As exhibitions go, “Degree Zero: Drawing at Midcentury” at the Museum of Modern Art is a relatively modest undertaking. After all, it is simply a show of 79 drawings from the museum’s permanent collection, a kind of potpourri, if you will. But it is also an ambitious effort — selected and installed with great care by Samantha Friedman, an associate curator of drawings and prints. You sense a fresh point of view almost as soon as you enter the gallery.
The show focuses on the 1950s and seeks to challenge the traditional view of the decade primarily as a period when the abstract expressionists emerged, precipitating the so-called triumph of American painting. It couldn’t happen at a better place, since MoMA was central to constructing this blinkered view.

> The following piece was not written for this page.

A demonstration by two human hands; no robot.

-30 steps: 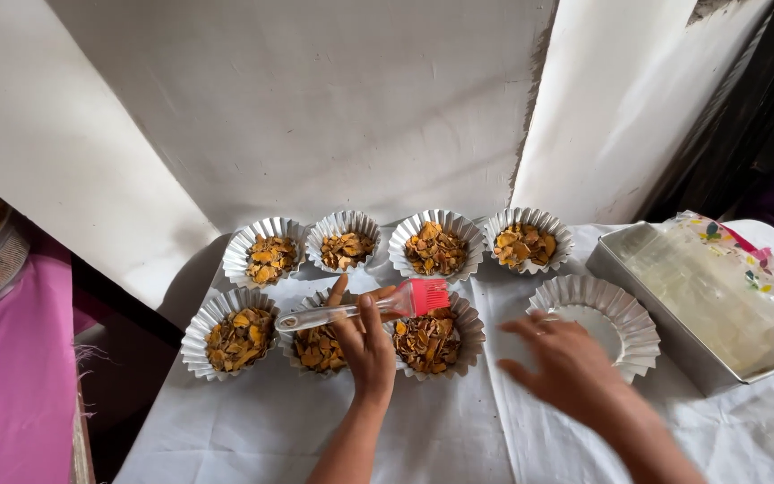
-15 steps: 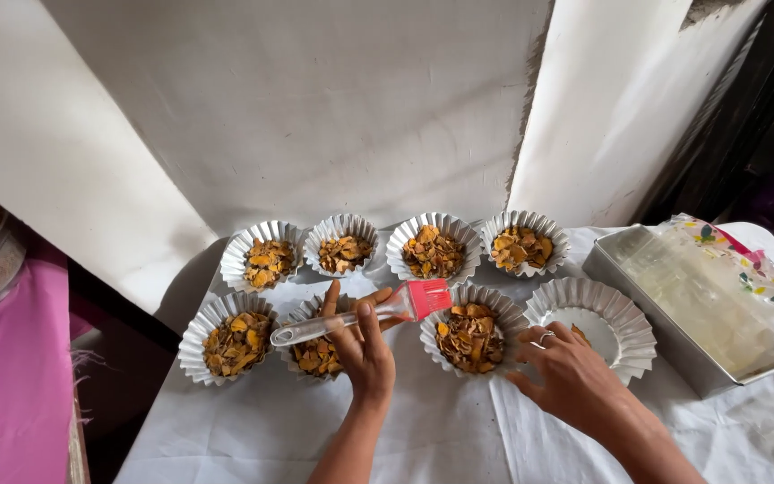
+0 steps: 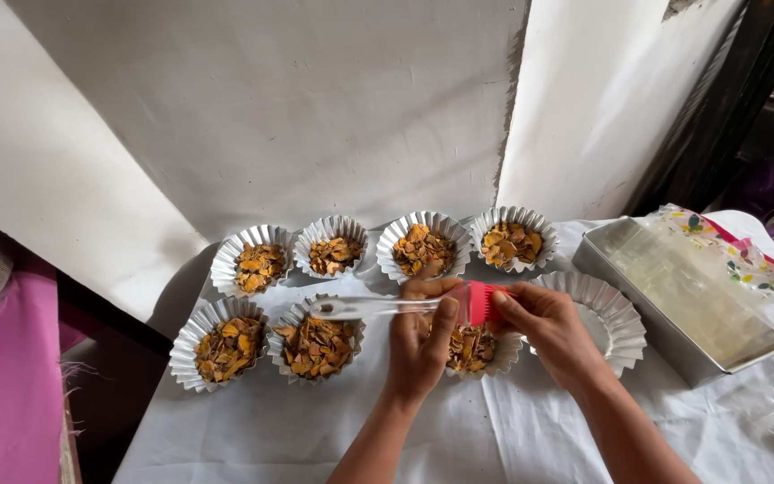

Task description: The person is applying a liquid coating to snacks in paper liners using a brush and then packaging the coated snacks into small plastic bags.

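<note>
My left hand (image 3: 418,345) grips a pastry brush (image 3: 365,307) by its clear handle, held level with the handle pointing left. Its red silicone head (image 3: 479,303) is pinched by the fingertips of my right hand (image 3: 548,327). Both hands hover over a fluted foil cup (image 3: 475,348) filled with orange-brown flakes, which they partly hide. An empty fluted foil cup (image 3: 615,305) lies under and behind my right hand.
Several more flake-filled foil cups stand in two rows on the white-covered table (image 3: 253,430), the back row (image 3: 425,244) along the wall. A rectangular metal tray (image 3: 674,336) with clear patterned bags sits at the right. A pink cloth (image 3: 6,385) is at the left.
My right hand left the rim of the front cup and rose to the brush's red head. My left hand shifted right with the brush. The front cup slid right earlier.
</note>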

“Degree Zero” recasts the 1950s as a time when many artists in different parts of the world approached art with an experimental attitude. Reeling in the aftermath of World War II, they felt compelled to begin again, from degree zero. The drawings, sketchbooks and music and dance scores in the show tend toward stripped down, more or less abstract and usually black and white. The effect is less austere than sparkling. Diversity helps: Each work seems to stand out, crisp and assertive in its own way.

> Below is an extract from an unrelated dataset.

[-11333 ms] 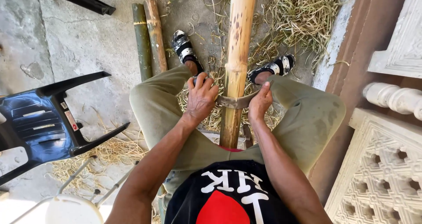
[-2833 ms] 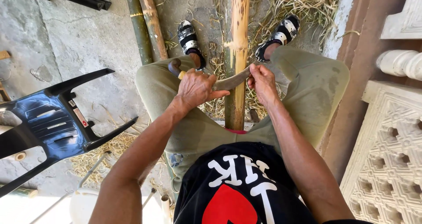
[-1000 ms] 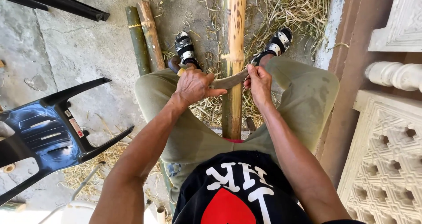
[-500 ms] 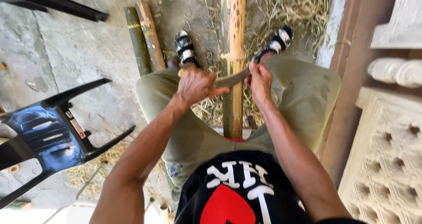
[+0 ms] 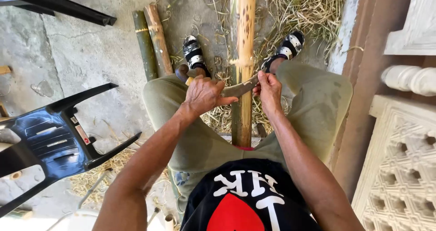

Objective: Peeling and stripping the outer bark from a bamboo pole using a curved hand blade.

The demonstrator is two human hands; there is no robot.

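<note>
While the person is sitting with knees spread, a long yellow bamboo pole (image 5: 243, 54) is lying lengthwise between the legs, running from the lap away toward the far edge of the concrete floor (image 5: 86, 54). The left hand (image 5: 204, 95) is curling tightly around the pale wooden handle of a curved knife (image 5: 238, 88), fingers wrapped nearly shut, thumb stretching along toward the blade. The right hand (image 5: 269, 88) is pinching the far end of that blade between thumb and bent fingers, so it is closing narrowly on the metal rather than gripping with a full fist. The blade is lying crosswise over the bamboo pole, just beneath a raised node ring, and appears to be touching its surface. Both forearms are reaching forward from a black shirt with a red and white print.

Two sandalled feet are resting on the ground either side of the pole, the left sandal (image 5: 194, 54) beside a pair of shorter bamboo pieces (image 5: 152, 42), one green and one brownish, lying side by side. Dry straw shavings (image 5: 309, 8) are lying scattered around the feet. An overturned dark plastic chair (image 5: 50, 140) is lying near the left edge, well apart from the hands. A white carved lattice panel (image 5: 399, 167) is standing along the right edge.
</note>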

You may get stuck, as I did, trying to figure out who made the large, vibrant ink drawing on the show’s first wall. A prominent black rectangle with two rounded corners poised on a fat dot suggests a cartoon truck backing into the frame, its bulk enhanced by a dense surface unusual for ink. It is by mystical conceptual-performance artist James Lee Byars, made in 1959 at the start of a decade spent in Japan. Suddenly it becomes a partial view of a giant calligraphy, at once witty and dignified.

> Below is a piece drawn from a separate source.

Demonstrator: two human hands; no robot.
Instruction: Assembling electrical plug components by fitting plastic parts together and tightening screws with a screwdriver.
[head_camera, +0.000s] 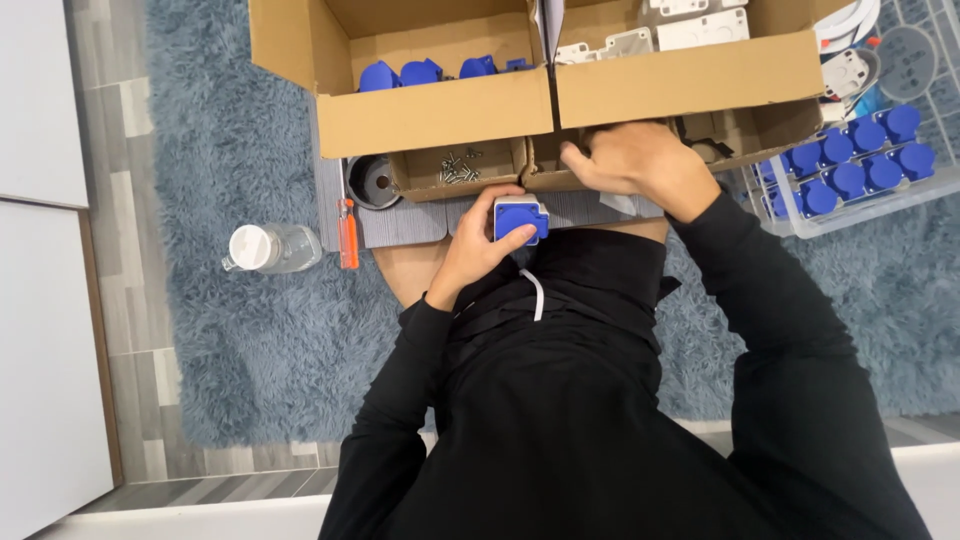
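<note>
The left hand (478, 238) held a blue socket (521, 219) with a grey base, fingers wrapped around it, just above the lap and at the near edge of a grey board (410, 222). The right hand (632, 160) reached into a small cardboard tray (548, 175) under the big boxes (440, 110), fingers curled inside so I could not tell whether it held anything. A neighbouring tray held screws (457, 167), an orange screwdriver (348, 234) and a bottle (272, 248) lay to the left on the rug (240, 340), and more blue sockets filled a clear crate (800, 222) on the right.
</note>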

Next, magnificent drawings by Louise Bourgeois and especially Willys de Castro foretell swerves in style from the organic to the geometric and back. Then two smaller, more linear pieces — Jean Dubuffet’s 1951 humorous ink “Landscape” and Dick Higgins’ 1960 maplike script for a performance — imply that images, language and gesture will subvert pure abstraction and that Jackson Pollock’s vaunted allover compositions will have plenty of company. You may think back to the Higgins in the show’s final gallery, in front of “Music for Electric Metronome” (1960) by composer Toshi Ichiyanagi, which has a similar cartographical energy.
There are other less than familiar sights: drawings that MoMA acquired in the 1950s but has seldom exhibited, and others that it has acquired since, some quite recently. One standout among several works that entered the collection last year is an untitled pastel from around 1955 by the singular Beauford Delaney. Its circling reds, oranges and lavenders coalesce into a hazy glow that is both multicolored and almost monochromatic. It complements the expansive marshaling of yellows and greens in his great “Composition 16” (1954-56), a painting that MoMA acquired in 2012.
Only half of the 58 artists in the show are American. The rest are from Europe, South America, Japan and Africa, which is represented by a single artist, Uche Okeke of Nigeria, an important figure in the development of post-colonial modernism and a master of line. Two of the six drawings that MoMA acquired in 2015 are here: vivacious jigsaw fields of straight and curling lines titled “Design for Iron Work I” and “Design for Iron Work II,” both from 1959, ink on paper that reflect Okeke’s Igbo heritage, as well as his familiarity with Western modernism. They are Okeke’s version of Igbo Uli designs, linear configurations typically reserved for body decorations and wall murals and executed by women.